DML wrote:Photek wrote:DML wrote:One of the major fallacies in Britain is that a foreign coach will just come in and change everything.
Sometimes it works tho…
Of course. I just know a lot of United fans and not one even questioned the idea that he might not turn them around. If Howe or Potter took over (maybe bad examples but you get the idea), it'd be doubt central I reckon.
Can't believe three or four nanagers on and they are still playing McTominay.
Sorry to jump back several pages but I do think there is a valid point being alluded to in here (somewhere!)
Moreso than in England, other nations seem to value the concept that a manager might learn from mistakes. Ancelotti "failed" at several other Italian clubs - included Juventus! - before going to Milan. Here, if you have one high profile failure, other top clubs consign you to the scrap heap.
The thing is, we do it with our players too. At Sheffield United, Hull City, and Leicester, Maguire was
brilliant! £80m and a move to Lamcashire later and he's
terrible! Surely the truth lies somewhere in between? Footballers are (exorbitantly paid, hard to sympathise with) people, and they're influenced by their surroundings, their colleagues, their managers, etc.
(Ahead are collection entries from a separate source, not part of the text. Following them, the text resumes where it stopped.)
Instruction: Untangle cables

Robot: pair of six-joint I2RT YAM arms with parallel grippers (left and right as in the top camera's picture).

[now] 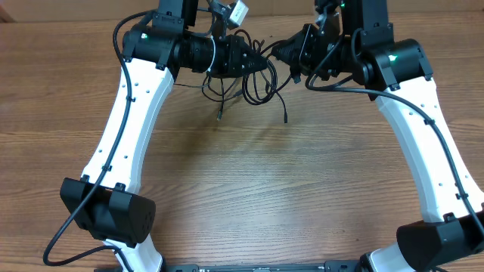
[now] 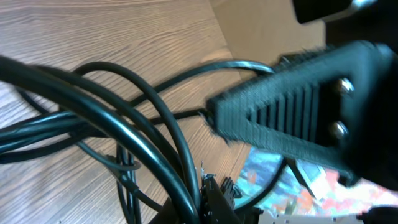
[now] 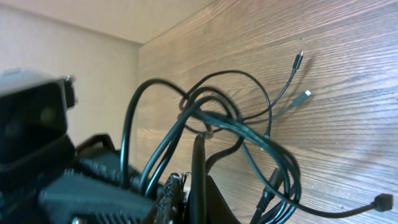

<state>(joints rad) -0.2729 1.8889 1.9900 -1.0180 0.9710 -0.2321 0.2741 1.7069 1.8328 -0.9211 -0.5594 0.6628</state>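
Observation:
The cables [image 1: 254, 85] hang as a tangled bunch of thin black loops above the far middle of the table, held between both arms. My left gripper [image 1: 261, 62] is shut on the cables from the left. My right gripper [image 1: 277, 51] is shut on them from the right, almost touching the left one. Two loose ends dangle down toward the wood [image 1: 286, 118]. In the left wrist view the thick loops [image 2: 143, 124] run into the shut jaws at my left gripper [image 2: 208, 202]. In the right wrist view a cord rises from my right gripper [image 3: 196, 199], and small plugs [image 3: 307, 94] hang over the table.
The wooden table [image 1: 249, 196] stretches toward the near edge between the two white arms. A white block [image 1: 238, 12] sits at the far edge behind the grippers. The right gripper's ribbed finger [image 2: 298, 118] crowds the left wrist view.

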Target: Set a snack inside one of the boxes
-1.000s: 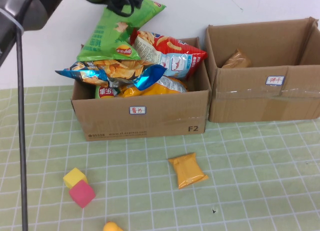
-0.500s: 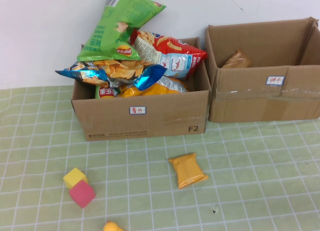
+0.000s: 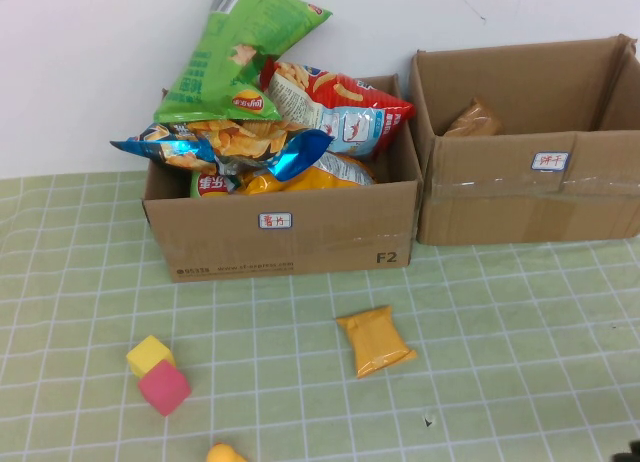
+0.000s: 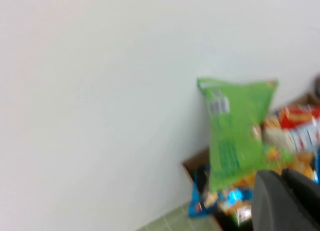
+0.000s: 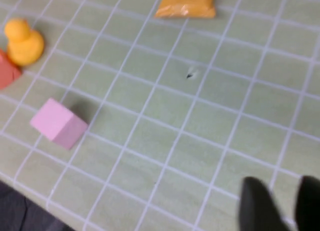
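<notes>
Surface: pale green cloth (image 3: 520, 322) with a white grid, backed by a plain white wall (image 3: 90, 72). The open brown cardboard box overfilled with chip bags (image 3: 285, 232) serves as landmark. A second brown cardboard box (image 3: 530, 197) stands just beside it. The small orange snack packet (image 3: 375, 342) lies on the cloth in front of the landmark box, untouched. Left gripper (image 4: 282, 201), raised beside the landmark box, is clenched on nothing. Right gripper (image 5: 280, 201), low over the cloth near the packet, shows parted fingers, empty, partly cut off.
</notes>
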Controlling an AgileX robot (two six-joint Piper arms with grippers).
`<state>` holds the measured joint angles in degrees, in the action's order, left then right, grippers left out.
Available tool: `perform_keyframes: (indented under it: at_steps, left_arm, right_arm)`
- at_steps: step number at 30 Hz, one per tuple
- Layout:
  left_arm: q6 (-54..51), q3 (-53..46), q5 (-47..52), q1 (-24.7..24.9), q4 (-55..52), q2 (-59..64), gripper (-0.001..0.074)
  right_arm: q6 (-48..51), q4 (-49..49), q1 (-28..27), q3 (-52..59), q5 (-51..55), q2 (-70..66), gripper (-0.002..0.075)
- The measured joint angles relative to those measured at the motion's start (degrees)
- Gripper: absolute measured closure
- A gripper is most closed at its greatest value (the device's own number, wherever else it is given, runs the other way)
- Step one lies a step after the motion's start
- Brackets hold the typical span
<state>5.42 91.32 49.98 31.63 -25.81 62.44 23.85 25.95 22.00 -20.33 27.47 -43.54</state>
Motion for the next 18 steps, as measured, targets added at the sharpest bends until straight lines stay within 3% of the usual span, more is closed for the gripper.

We see "success stories" all the time of players who've "failed" here and left these shores to succeed elsewhere. Often it's attributed to the differences in the leagues, and maybe this is valid, but I think there's often cases where personal circumstances, tactical differences, personality clashes etc between a player and his new working environment serve to nullify any potential for success.
I think DML is right that any home-grown manager taking the top job at Old Trafford would be viewed with more suspicion than a foreign import. The paradox is, the imports we go for have usually won trophies, which justifies their appointment ahead of the local options; but when appointed by the trophy-winning club they may have previously been a "minnow" (Ten Hag being a great example). If you consider Rangnick - his success has been identifying a playing style and making clubs relatively successful and commercially viable, but not winning trophies. So in that vein his appointment was almost identical to that of... well, Moyes back in 2013!
Brendan Rodgers is the closest example I can think of, of a "home-grown" manager succeeding at a "small" club and being given an opportunity at a "big" one... and even he had to move abroad and win trophies to reclaim his seat at the table.
In any other country, Graham Potter would likely be Man Utd manager now.